To achieve the "serial" block on my Bingo board, I've decided to turn my pandemic posts into a sort of serial concept.
Prologue: Early Winter Chapter 1: I Make the Bed Chapter 2: Shower Oranges (Featured on WordPress Discover if you missed that excitement!)All stand alone, and I imagine this installment will too- but who knows? I haven't written it yet.
a new chapter_____________________________________________
I never expected to mourn a nail salon, but here I am. Watching a bright coat of paint go over the building, feeling it like shovels of dirt burying a loved thing.
When a governor says the plague came to your hometown by way of the women who clip your cuticles, it is not a surprise that we scurry from them like rats looking for high-ground. It was the rats that spread the Bubonic plague, because of that same survival instinct to escape the areas that would inevitably suffer first.

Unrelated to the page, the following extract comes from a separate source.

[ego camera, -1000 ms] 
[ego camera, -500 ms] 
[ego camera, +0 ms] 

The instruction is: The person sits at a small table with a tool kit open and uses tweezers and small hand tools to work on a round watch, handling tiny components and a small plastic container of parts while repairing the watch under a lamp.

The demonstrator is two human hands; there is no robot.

Such a small nail salon wouldn't have survived this anyway.
There will be deli here soon. A younger, whiter owner. A pork belly sandwich that costs more than a manicure. A line of people around the block who may or may not chose to wear a mask, and may or may not chose to use a trash can. This isn't their part of the city, after all. They won't notice that they're standing on a graveyard, and they won't stick around long enough to see what their footprints will bury here still.
I'm sure I'll love the food.
Life goes on, and that's the second slap of grief.
In between the salon and my home is an electric door that I've turned into a tiny house. I say that a gnome lives there. On holidays, he puts up a wreath, and sometimes in the summer months, he sets out a tiny flamingo. The door is no taller than my waist. The yard is no bigger than a sheet of paper on either side, but it is lovingly tended.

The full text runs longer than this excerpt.